Weightless

Inspect models without loading the weights.

Try it in your browser → — no install; paste a Hub id or drop a local file. Also live as a 🤗 Hugging Face Space. Or get the extension: VS Code Marketplace · Open VSX.

Weightless inspecting a VLA critic: branch-and-merge architecture flowchart with input/output types, backbone identification, and training footprint — all from a header-only read

A VSCode extension that opens .safetensors and .gguf checkpoints — including multi-GB, multi-shard ones — instantly, by reading only the file header. It can even inspect models straight from the Hugging Face Hub without downloading them: a 500 GB sharded model costs a few hundred KB of traffic.
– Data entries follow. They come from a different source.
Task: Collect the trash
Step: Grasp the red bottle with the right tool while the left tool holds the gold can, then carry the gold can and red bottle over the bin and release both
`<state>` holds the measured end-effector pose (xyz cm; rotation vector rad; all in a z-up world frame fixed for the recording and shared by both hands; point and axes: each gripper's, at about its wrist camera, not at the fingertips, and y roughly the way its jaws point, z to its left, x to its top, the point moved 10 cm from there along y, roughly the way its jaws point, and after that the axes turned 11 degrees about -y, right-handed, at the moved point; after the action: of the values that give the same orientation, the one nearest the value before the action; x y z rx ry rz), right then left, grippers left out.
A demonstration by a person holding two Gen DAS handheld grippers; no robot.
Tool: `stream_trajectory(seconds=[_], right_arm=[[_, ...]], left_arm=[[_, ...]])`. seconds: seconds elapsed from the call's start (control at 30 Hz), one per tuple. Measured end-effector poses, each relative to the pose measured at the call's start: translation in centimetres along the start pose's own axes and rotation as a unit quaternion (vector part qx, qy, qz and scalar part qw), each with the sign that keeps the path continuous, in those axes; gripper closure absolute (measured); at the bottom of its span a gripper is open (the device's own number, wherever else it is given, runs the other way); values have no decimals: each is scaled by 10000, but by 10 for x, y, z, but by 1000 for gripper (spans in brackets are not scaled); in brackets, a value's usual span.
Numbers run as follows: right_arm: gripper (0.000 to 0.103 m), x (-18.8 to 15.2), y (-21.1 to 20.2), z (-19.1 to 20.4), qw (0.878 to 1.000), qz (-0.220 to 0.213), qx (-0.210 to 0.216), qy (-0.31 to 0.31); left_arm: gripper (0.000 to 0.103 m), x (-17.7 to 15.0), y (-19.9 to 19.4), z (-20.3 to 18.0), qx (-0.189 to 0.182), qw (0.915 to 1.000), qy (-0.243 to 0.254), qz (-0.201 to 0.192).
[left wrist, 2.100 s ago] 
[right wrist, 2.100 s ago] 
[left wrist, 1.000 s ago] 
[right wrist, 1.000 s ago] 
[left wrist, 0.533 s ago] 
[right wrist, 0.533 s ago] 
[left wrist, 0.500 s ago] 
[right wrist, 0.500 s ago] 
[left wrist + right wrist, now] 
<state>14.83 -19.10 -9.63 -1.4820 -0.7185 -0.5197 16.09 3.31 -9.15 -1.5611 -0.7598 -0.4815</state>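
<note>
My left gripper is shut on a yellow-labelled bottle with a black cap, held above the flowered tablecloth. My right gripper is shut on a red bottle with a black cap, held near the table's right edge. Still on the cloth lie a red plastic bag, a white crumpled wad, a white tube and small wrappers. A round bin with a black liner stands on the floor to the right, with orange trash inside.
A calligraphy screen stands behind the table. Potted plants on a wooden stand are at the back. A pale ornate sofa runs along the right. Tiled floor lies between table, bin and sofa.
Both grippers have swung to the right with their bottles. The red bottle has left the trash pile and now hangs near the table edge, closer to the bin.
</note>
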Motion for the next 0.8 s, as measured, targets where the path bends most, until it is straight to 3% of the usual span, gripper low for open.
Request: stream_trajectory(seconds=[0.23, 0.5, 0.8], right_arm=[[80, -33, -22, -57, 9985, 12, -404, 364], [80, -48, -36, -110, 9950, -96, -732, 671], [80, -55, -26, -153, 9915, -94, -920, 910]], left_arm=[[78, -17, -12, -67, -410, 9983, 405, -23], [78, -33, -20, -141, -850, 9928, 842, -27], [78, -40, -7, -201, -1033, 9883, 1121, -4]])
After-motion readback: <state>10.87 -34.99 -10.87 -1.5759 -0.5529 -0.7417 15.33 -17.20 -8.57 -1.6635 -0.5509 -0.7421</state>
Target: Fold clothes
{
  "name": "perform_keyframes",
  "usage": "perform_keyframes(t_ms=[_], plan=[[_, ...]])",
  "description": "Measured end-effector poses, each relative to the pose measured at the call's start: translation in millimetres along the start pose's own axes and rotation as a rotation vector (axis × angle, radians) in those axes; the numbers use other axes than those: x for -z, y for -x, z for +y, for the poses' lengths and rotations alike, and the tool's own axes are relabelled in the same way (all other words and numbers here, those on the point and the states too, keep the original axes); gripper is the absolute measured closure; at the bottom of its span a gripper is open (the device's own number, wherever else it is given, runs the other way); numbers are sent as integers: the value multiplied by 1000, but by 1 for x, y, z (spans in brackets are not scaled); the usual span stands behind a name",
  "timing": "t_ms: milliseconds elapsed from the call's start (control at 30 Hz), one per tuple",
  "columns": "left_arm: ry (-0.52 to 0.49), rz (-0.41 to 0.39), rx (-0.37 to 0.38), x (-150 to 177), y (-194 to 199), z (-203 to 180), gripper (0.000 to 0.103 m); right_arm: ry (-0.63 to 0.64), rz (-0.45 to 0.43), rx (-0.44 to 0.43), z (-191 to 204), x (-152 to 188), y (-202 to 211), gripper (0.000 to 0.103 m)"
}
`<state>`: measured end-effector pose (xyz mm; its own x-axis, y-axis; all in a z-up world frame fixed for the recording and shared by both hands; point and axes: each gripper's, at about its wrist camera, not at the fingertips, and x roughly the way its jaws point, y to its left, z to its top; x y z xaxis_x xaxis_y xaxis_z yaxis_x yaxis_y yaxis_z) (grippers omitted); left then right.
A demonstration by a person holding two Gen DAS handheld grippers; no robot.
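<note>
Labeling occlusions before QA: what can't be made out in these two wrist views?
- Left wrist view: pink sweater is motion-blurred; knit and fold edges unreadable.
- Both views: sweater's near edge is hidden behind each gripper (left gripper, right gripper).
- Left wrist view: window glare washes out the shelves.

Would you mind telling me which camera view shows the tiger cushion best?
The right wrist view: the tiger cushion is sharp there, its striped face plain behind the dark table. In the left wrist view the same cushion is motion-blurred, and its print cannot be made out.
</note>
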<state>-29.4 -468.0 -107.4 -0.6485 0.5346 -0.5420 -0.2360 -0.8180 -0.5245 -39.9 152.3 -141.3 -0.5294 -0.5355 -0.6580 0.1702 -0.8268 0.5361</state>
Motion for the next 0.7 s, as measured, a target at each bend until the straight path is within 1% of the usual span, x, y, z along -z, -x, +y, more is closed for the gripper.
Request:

Double-click any .safetensors / .gguf file → a rich viewer opens instead of "binary file not shown."

Features

Architecture

Flowchart view — the model as a branch-and-merge diagram: each input branch (vision tower, audio encoder, …) in its own column with its input type (image / pixels, token ids · vocab 262144) derived from the weights, meeting at a merge junction, flowing through the trunk, and splitting out to each head with its output type (logits · 262144, value (scalar)). Double-click to drill into any module; repeated blocks collapse to ×N (click to expand all N).
Tree view — the classic collapsible module hierarchy.
Code view — the selected scope as a reconstructed PyTorch-style definition (Linear(in_features=640, out_features=2048, bias=False)), GitHub-style with line numbers, syntax colors and one-click copy. Gaps in Sequential indices are called out as parameter-free modules (activations).

Understanding

Backbone identification — names the architecture family from config.json (model_type, architectures, sub-configs), module naming, or structural fingerprints (≈ Gemma 3 from its norm scheme + vocab; ≈ SigLIP So400m from its widths) when nothing else is recorded. Plus exact provenance (base: google/gemma-3-270m) when a sidecar file stored it.
Composition — actual layer counts (Linear / Attention / MLP / Norm / Embedding / Conv) per scope, updating as you click around the graph.
I/O & training footprint — image input resolution (from patch + position embeddings), context length, vocab, tied/untied lm_head, LoRA rank + targets, weights size at bf16/fp32/int8/int4, full-finetune (AdamW) and LoRA memory rules-of-thumb, KV-cache per 1k tokens (GQA-aware).

Inventory

Tensor table — searchable, with a layer column (Linear 640→2048) so mlp.gate_proj reads as what it is; shapes, dtypes, params, bytes, shard.
Summary — params, tensor count, file size, shards, dtype distribution.
Config / Training / Generation / Adapter / Tokenizer / Metadata tabs — adjacent sidecar JSONs auto-discovered and pretty-printed with syntax highlighting.

Formats & sources

.safetensors — single-file and sharded (model.safetensors.index.json).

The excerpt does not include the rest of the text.